83.Menter a Busnes, which implements Farming Connect, a Welsh advisory service for farming families and forestry businesses operated under the Welsh Rural Development Plan, stressed the link between resilience and competitiveness. It argued that both of these were associated with well-run businesses with improved levels of income and productivity, which were therefore better able to manage risk.
84.According to Farm Europe, a think-tank focusing on EU rural economies, “A resilient agricultural sector is one which can respond to risk effectively and take steps to mitigate the wider effects of global price volatility.”
85.EU countries’ agricultural sectors are regulated by the CAP, which to a large extent provides the policy framework within which farmers manage risk. DG AGRI told us that EU agricultural policy had shifted “from strong market management with high support prices towards a flexible system consisting of direct payments [including the Basic Payment Scheme] complemented by a market safety net”. This set it apart as a “comprehensive tool to meet the challenge of market volatility in the short, medium and long term”.
86.The CAP is one of the oldest EU policies, having been launched in 1962 following the establishment of the European Economic Community. This necessitated transferring national state intervention—a prominent feature in the agricultural sectors of the founding member countries, but incompatible with the principle of free movement of goods—to the Community level.
87.According to the European Commission, the policy was developed in the post-war years when agriculture in Western Europe had been crippled.
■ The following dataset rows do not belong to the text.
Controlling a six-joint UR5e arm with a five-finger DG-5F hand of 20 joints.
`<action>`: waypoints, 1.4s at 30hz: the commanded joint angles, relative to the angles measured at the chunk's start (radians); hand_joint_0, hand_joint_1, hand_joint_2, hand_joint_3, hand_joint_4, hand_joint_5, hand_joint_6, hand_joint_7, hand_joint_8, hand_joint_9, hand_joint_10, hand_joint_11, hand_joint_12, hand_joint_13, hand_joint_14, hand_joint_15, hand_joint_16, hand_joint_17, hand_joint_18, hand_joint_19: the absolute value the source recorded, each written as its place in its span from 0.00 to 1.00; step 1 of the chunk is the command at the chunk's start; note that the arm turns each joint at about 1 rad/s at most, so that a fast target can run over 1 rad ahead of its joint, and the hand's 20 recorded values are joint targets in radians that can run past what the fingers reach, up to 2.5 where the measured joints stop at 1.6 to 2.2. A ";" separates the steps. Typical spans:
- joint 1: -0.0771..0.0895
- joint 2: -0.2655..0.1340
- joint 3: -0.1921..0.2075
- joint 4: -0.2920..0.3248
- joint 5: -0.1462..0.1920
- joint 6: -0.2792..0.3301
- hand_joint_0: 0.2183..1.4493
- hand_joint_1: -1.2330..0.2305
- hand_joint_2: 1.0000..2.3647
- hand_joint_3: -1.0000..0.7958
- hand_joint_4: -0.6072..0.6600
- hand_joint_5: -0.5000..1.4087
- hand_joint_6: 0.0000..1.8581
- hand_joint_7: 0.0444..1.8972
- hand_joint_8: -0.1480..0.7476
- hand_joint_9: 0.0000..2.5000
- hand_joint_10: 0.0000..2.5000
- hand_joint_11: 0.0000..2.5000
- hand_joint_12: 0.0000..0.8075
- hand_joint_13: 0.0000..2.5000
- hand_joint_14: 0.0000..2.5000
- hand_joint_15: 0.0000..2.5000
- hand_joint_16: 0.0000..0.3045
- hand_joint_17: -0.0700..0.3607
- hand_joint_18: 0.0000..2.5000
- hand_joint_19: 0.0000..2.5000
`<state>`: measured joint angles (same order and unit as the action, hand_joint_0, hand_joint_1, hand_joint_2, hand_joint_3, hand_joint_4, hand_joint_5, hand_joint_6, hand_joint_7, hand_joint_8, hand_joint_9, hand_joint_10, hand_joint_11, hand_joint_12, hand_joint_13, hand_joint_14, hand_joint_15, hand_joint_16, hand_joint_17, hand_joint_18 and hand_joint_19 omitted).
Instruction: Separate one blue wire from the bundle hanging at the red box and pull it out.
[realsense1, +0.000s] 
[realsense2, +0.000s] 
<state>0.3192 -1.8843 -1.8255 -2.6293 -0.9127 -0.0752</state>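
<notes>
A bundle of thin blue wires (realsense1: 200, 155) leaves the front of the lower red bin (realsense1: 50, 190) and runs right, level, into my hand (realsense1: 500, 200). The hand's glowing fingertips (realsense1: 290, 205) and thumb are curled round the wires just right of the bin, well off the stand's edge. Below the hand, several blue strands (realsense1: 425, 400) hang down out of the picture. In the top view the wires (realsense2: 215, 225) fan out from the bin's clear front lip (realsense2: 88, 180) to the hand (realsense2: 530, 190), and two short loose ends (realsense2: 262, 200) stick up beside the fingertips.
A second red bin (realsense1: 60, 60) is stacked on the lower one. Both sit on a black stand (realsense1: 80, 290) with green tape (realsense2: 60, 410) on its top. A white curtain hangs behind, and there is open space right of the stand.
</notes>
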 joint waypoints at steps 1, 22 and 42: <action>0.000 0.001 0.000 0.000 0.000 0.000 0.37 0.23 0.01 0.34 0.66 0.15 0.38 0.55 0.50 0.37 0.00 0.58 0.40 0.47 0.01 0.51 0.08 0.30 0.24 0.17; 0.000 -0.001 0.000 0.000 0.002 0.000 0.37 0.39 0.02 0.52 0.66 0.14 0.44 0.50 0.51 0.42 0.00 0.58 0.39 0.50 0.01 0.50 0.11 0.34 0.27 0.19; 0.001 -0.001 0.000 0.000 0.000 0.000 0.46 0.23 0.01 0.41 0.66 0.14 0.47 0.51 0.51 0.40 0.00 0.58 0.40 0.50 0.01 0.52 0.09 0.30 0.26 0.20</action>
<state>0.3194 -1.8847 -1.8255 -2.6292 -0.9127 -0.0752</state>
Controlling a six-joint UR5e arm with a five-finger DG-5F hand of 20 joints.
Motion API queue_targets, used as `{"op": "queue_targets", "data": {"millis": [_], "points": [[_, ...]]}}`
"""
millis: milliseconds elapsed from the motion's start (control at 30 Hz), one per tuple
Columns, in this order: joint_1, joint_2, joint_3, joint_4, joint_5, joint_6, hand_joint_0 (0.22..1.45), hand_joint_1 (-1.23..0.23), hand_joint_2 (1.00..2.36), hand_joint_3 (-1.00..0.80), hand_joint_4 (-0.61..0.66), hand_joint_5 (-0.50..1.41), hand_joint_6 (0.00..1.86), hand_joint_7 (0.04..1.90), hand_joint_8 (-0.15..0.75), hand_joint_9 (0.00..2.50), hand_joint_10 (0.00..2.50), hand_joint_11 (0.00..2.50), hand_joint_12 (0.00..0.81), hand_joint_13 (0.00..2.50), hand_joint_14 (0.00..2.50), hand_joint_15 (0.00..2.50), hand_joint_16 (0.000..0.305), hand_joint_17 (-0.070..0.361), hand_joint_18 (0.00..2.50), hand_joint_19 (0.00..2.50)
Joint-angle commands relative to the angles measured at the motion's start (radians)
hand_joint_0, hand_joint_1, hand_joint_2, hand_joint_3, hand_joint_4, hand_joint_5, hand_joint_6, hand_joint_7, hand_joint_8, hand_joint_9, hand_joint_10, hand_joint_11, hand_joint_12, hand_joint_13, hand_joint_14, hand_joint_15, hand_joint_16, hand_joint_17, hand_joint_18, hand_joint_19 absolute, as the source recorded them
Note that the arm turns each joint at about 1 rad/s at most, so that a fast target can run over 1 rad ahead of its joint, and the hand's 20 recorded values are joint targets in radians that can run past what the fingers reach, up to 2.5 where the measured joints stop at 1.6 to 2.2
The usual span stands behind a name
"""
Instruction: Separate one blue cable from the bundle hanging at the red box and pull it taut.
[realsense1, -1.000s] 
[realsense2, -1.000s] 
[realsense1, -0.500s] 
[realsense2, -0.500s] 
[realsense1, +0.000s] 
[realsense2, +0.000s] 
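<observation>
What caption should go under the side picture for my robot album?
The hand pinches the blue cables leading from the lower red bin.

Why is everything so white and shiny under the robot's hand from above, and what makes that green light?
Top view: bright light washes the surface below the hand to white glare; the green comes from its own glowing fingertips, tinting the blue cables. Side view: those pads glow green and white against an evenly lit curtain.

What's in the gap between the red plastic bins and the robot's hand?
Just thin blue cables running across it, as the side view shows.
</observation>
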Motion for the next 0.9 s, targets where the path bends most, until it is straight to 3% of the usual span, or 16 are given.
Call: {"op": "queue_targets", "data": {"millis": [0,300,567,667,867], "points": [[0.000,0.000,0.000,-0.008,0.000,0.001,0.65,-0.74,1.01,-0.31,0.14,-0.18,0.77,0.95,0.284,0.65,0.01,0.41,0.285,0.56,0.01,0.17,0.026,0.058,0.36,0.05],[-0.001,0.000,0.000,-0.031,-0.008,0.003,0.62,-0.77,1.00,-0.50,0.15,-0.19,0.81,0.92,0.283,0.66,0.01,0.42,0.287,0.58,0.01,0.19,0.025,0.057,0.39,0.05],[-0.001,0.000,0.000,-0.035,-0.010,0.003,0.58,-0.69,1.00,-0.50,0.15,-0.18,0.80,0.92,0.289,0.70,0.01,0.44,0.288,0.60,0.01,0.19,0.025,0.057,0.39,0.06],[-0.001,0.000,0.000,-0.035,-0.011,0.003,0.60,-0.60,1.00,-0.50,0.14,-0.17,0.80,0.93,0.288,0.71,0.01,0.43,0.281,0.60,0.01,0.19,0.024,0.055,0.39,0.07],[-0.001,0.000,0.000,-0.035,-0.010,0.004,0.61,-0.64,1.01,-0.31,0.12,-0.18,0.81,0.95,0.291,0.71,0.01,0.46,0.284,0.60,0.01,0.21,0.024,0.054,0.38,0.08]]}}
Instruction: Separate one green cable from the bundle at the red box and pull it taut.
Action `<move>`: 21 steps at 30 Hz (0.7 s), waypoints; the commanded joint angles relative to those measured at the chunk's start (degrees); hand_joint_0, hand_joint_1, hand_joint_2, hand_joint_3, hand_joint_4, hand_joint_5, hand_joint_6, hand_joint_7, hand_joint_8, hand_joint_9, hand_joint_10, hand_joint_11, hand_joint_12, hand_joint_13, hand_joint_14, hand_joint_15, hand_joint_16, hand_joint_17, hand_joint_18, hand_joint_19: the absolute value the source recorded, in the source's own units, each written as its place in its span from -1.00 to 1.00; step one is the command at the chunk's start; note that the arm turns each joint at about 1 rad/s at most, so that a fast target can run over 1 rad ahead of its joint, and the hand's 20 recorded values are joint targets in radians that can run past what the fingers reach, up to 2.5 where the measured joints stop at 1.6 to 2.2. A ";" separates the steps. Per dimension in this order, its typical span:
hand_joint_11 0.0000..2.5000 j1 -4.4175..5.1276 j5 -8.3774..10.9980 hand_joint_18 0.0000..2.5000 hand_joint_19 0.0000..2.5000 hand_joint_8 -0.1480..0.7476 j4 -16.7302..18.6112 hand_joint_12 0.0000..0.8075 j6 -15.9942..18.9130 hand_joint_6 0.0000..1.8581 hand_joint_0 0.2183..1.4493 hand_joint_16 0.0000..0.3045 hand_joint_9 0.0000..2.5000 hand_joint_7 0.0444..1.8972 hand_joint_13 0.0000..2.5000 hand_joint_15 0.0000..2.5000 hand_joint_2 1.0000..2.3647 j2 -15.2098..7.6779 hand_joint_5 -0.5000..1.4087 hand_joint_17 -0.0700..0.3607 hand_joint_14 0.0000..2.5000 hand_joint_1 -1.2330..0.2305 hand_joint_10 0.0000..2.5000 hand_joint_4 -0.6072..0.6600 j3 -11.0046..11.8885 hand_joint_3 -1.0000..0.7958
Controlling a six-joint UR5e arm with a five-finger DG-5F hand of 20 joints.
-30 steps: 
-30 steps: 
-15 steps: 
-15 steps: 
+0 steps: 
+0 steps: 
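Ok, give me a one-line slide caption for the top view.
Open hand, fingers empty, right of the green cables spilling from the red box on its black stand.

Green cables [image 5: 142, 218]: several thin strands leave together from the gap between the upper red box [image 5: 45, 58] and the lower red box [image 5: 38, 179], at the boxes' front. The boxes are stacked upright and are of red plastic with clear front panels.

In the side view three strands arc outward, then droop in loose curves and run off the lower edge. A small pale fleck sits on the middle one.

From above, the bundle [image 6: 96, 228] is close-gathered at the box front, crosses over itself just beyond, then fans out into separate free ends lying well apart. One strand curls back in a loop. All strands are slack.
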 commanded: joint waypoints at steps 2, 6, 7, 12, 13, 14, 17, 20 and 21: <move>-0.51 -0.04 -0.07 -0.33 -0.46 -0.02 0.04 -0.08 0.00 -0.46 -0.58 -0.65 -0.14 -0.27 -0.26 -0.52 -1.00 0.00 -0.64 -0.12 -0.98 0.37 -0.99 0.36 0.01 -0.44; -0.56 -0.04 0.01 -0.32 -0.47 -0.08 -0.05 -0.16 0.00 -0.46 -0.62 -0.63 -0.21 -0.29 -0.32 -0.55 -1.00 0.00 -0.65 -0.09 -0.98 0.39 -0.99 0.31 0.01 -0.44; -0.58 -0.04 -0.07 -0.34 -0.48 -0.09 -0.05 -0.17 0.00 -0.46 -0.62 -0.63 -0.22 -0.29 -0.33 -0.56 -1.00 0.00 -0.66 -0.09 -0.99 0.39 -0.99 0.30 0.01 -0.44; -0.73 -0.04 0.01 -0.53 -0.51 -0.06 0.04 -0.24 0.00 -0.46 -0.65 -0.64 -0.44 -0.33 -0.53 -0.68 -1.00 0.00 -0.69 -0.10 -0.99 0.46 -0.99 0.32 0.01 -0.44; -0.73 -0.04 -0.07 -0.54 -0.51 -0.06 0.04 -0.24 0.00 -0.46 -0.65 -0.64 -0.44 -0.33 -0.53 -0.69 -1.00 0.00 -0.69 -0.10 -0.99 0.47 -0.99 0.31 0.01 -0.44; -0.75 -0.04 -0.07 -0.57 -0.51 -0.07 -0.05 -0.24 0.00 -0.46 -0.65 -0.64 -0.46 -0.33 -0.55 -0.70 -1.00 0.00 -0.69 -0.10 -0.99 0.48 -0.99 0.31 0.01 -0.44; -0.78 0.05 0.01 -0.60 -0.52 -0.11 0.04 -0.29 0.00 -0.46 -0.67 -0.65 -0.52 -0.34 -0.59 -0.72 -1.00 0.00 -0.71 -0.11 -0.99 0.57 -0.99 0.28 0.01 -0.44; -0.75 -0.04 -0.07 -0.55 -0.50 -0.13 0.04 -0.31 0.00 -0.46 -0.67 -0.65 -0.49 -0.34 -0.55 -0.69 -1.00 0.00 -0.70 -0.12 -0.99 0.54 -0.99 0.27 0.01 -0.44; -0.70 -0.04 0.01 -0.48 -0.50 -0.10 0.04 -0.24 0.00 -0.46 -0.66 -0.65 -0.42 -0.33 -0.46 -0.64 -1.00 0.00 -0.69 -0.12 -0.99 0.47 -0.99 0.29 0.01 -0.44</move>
It aimed to encourage better productivity in the food chain, thereby ensuring a fair standard of living for the agricultural community, stabilise the market and ensure the availability of food supplies to EU consumers at reasonable prices.
88.At the point of its inception, the CAP offered high support prices to farmers, combined with border protection and export support to incentivise production. By the 1980s, however, the EU had permanent surpluses in many of the major farm commodities. The high budgetary cost of the measures and the distortion of some world markets led to the introduction of the milk quota in 1984, and a maximum ceiling for the CAP budget in 1988, as part of efforts to reform the policy without departing from its basic principles.
89.The 1992 reform of the CAP started the shift from production support through market intervention (price support and border tariffs) towards what has become seen as income support. It introduced Direct Payments to farmers to compensate for the cut in price support. Subsequent reforms further de-coupled support payments from production, increased market orientation and included environmental requirements and reinforced support for rural development.
90.The latest round of reform, covering the period 2014–2020, has continued along the same path, introducing the ‘green payment’ as a new policy instrument. This subjects 30% of Member State total Direct Payments to environmentally beneficial greening practices, such as the maintenance of permanent grassland, ecological focus areas and crop diversification.
91.The evidence strongly suggested that the developments in the CAP from supporting production by intervention in markets towards providing direct forms of income support had exposed EU farmers to the dynamics of global agricultural commodity markets.
92.According to Defra, “the intensity of market intervention has declined significantly as a result of CAP reform” since the early 1990s, leaving EU markets more open to respond to fluctuations of supply and demand”.
93.The AHDB told us that this greater exposure to global volatility presented increased challenges to farmers:
“De-regulation of the EU Agricultural markets has meant that farmers have to now actively manage their own price risk … Clearly this is a huge challenge for the industry, which requires a broader and new set of management skills, beyond the traditional physical skills.”
94.Changes to the framework of the CAP have resulted in a greater exposure of production decisions to market forces. Direct Payments, however, provide income support which maintains a degree of financial stability for some farmers.
95.Despite the decline in market intervention, Defra pointed out that the EU still retained a number of market management tools, including intervention buying, emergency powers to address “serious market disturbance”, a crisis reserve, and a facility for export subsidies.
96.As an example of an emergency measure, DG AGRI noted a temporary exceptional aid to milk producers in the Baltic countries and Finland which it introduced in the wake of the August 2014 Russian import embargo on most EU agricultural products.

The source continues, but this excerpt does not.